A infraestrutura é importante para que o Programada da Entrega voluntária atenda um perfil ainda mais vulnerável que são as gestantes vítimas de violência sexual.
O juiz da Vara Cível da Infância e da Juventude, José Honório de Rezende, relata que no caso de adolescentes menores de idade o atendimento precisa ser acompanhado pelos pais ou responsáveis. Mas há casos em que a gravidez decorreu de uma violência na família.
“Nesse caso, a decisão se torna mais complexa porque precisa se afastar o poder de decisão dos pais porque, além de violadores, foram omissos. Então a situação muda completamente”, completa o juiz.
Diante de uma gravidez indesejada, a rede de atendimento relata, que muitas mulheres relatam que se sentem sozinhas. Por isso, é importante que elas contem com uma rede de apoio capaz de atuar sem julgamento ou preconceito para evitar que a criança seja abandonada e para permitir que a mãe faça sua escolha, seja pela entrega voluntária ou para assumir a maternidade.
Tabus e preconceitos
A desembargadora Valéria Rodrigues defende a quebra de tabu e preconceitos, principalmente na própria rede de atendimentos. “Nós temos que primeiro trabalhar com a cabeça dos profissionais na quebra de tabus e preconceitos porque nós temos médicos que, às vezes, têm preconceitos e não repassam as informações sobre a lei para as gestantes”, alerta Valéria Rodrigues.
Nós conversamos com outra mulher que não quer ser identificada e afirma ter sofrido preconceito na maternidade ao contar que poderia entregar o bebê para adoção.
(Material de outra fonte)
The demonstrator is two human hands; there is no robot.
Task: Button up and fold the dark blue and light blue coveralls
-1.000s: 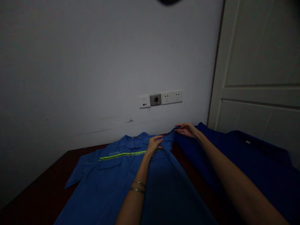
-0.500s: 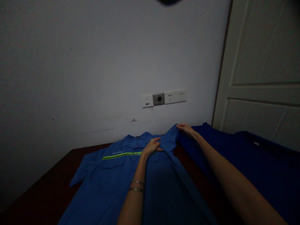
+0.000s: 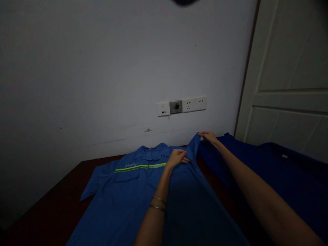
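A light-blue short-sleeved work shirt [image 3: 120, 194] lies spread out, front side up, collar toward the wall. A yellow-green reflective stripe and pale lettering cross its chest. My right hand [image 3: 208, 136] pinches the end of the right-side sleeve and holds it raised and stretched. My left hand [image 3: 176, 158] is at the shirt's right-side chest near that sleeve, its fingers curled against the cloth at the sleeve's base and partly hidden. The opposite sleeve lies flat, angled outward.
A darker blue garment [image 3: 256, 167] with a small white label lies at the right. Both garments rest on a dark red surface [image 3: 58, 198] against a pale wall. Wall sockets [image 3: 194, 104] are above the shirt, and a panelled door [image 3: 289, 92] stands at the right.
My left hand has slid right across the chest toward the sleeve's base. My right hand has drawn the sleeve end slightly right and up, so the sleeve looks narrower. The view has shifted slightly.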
“Teve preconceito na questão da adoção, teve muito preconceito. Algumas pessoas tratavam alguns pacientes melhores do que eu ou deixavam de me atender. Também ficavam perguntando qual seria o nome do bebê e isso era difícil para mim”, relembra.
Na Casa de Apoio Bityah é rotina apresentar a entrega voluntária como alternativa para mulheres com gravidez indesejada e que pensam em interromper a gravidez. Segundo a assistente social, Cláudia Pinto Coelho, que faz o atendimento das mulheres, ouvir e repassar a informação correta é o mais importante, inclusive sobre os riscos de um aborto clandestino.
“A gente entende que ela não está sendo uma má porque quando as pessoas olham para ela reagem assim: ela não quer ser mãe, está na mulher ser mãe. E a maternagem não é isso. Ela é construída. A gente está aqui para cuidar dela e acolher, sem nenhum tipo de preconceito”, explica a assistente social.
Direito de desistir da entrega
É comum as mulheres que contam com uma rede de apoio desistirem de seguir com o protocolo para a entrega do bebê para adoção. Isabely Mota relata que os índices de desistência chegam a 50%. “Quando ela tem amparo, seja do poder judiciário, seja quando ela consegue ir para um abrigo, ela percebe que tem opções, que pode exercer o direito da entrega do bebê para adoção ou assumir que quer cuidar do filho”, afirma a diretora do CNJ.
Depois de assinar toda documentação para entrega do bebê para adoção, a mulher tem o prazo de 10 dias para decisão, sem a necessidade de apresentar nenhuma justificativa.
A mulher que afirmou ter sofrido preconceito na maternidade ao relatar o desejo de entregar o bebê para adoção afirma que a ajuda recebida na Casa de Apoio Bityah foi fundamental para desistir da decisão.
“Hoje eu sei o que é o aborto, eu sei sobre a entrega voluntária e sei sobre a escolha de ficar com o bebê, mesmo depois de tudo que eu passei, inclusive, ser vítima de um estupro e ficar grávida. Então eu posso afirmar que se eu tivesse entregado minha filha eu me arrependeria pelo resto da minha vida”, conclui.